[About this exercise]
Return the data below exactly, please, but drop the pictures.

[Recorded data]
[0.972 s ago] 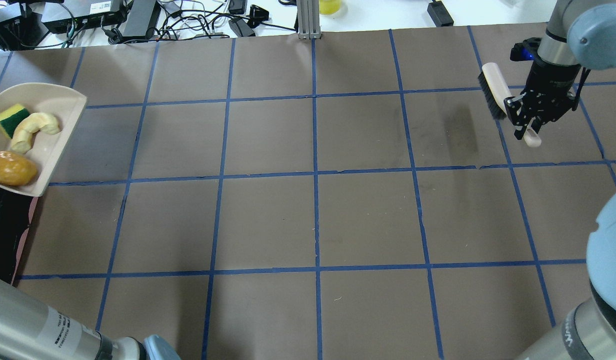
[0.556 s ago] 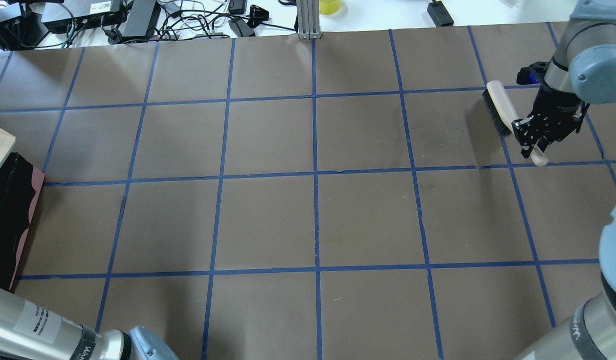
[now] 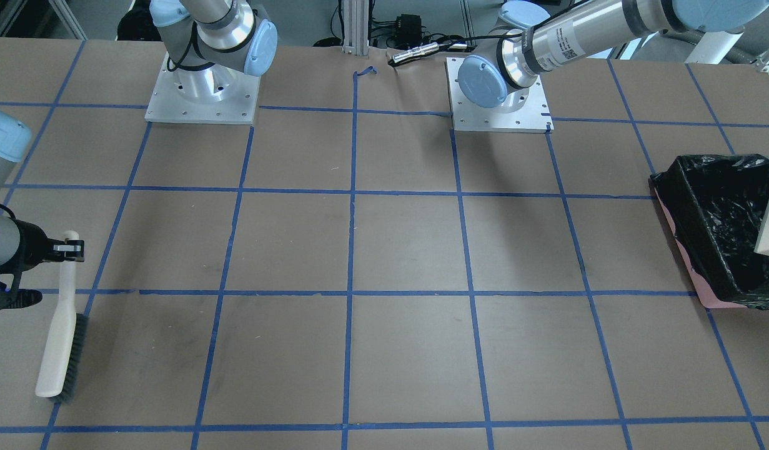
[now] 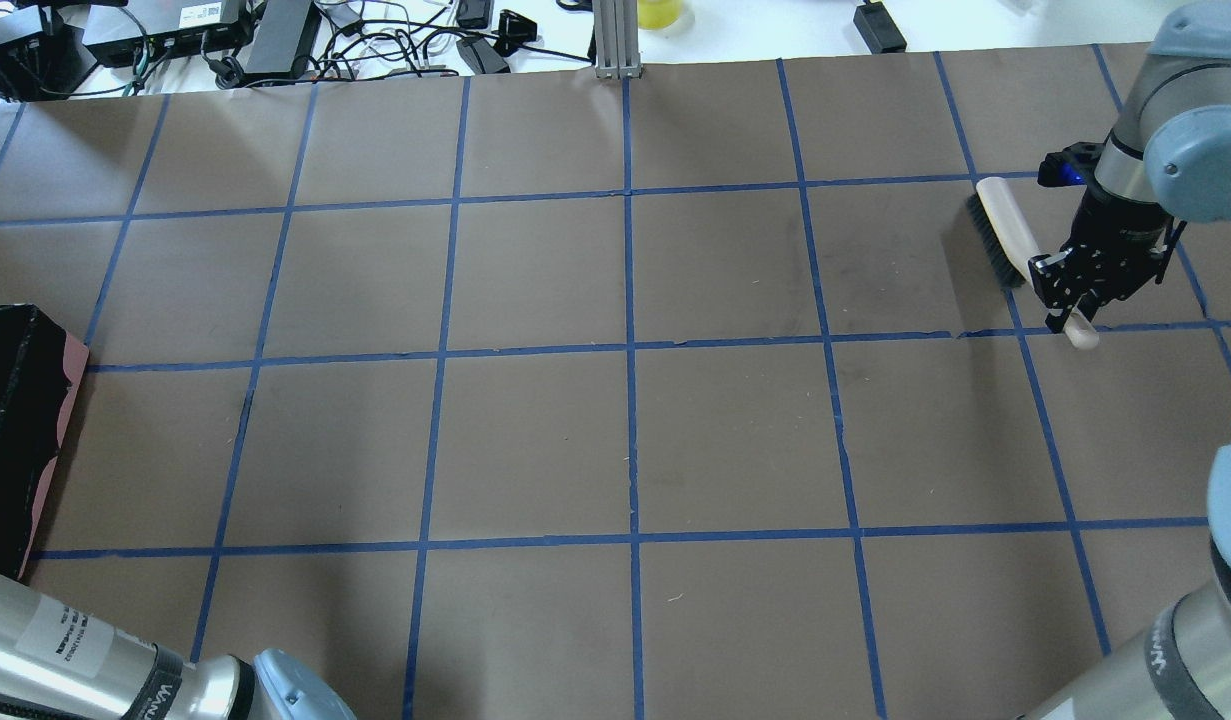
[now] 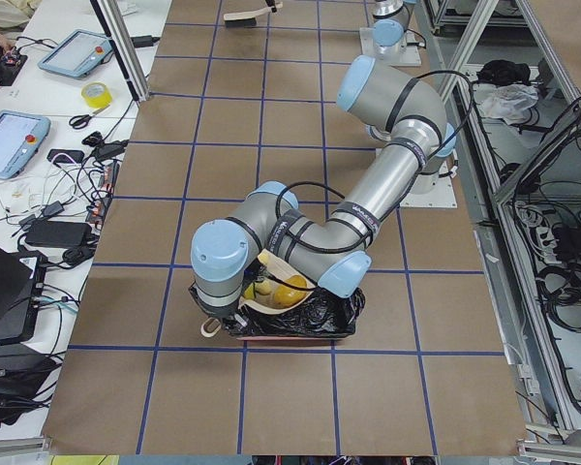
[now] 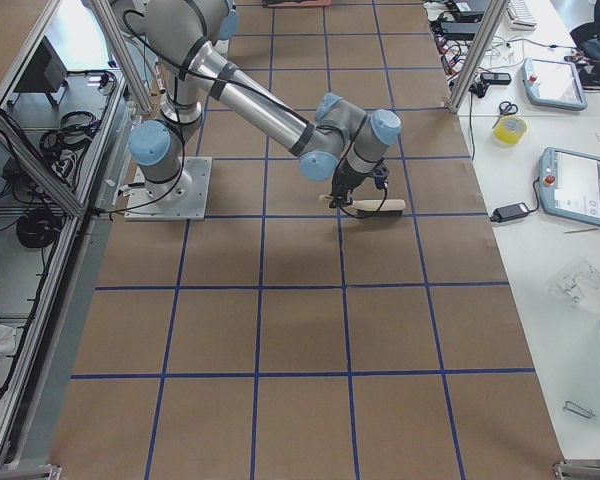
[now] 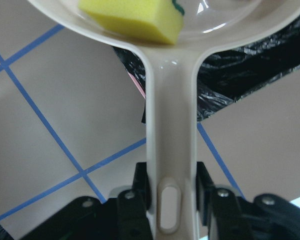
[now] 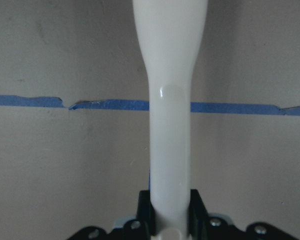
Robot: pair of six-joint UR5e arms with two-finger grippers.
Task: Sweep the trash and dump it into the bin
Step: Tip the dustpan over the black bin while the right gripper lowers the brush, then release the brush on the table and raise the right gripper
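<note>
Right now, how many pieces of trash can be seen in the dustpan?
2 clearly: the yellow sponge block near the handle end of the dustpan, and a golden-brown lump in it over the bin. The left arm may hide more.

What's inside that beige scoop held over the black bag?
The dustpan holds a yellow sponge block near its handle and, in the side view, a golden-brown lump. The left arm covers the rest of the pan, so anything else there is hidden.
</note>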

[Solved problem]
[0.972 s ago] 
[0.556 s ago] 
[now] 
[now] 
[now] 
[now] 
[now] 
[now] 
Robot: pair of six-joint UR5e arms with two-finger grippers.
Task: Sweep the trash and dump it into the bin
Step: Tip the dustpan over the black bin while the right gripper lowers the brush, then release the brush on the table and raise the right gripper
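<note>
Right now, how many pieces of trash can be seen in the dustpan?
2 clearly: the yellow sponge block near the handle end of the dustpan, and a golden-brown lump in it over the bin. The left arm may hide more.

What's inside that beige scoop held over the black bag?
The dustpan holds a yellow sponge block near its handle and, in the side view, a golden-brown lump. The left arm covers the rest of the pan, so anything else there is hidden.
</note>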

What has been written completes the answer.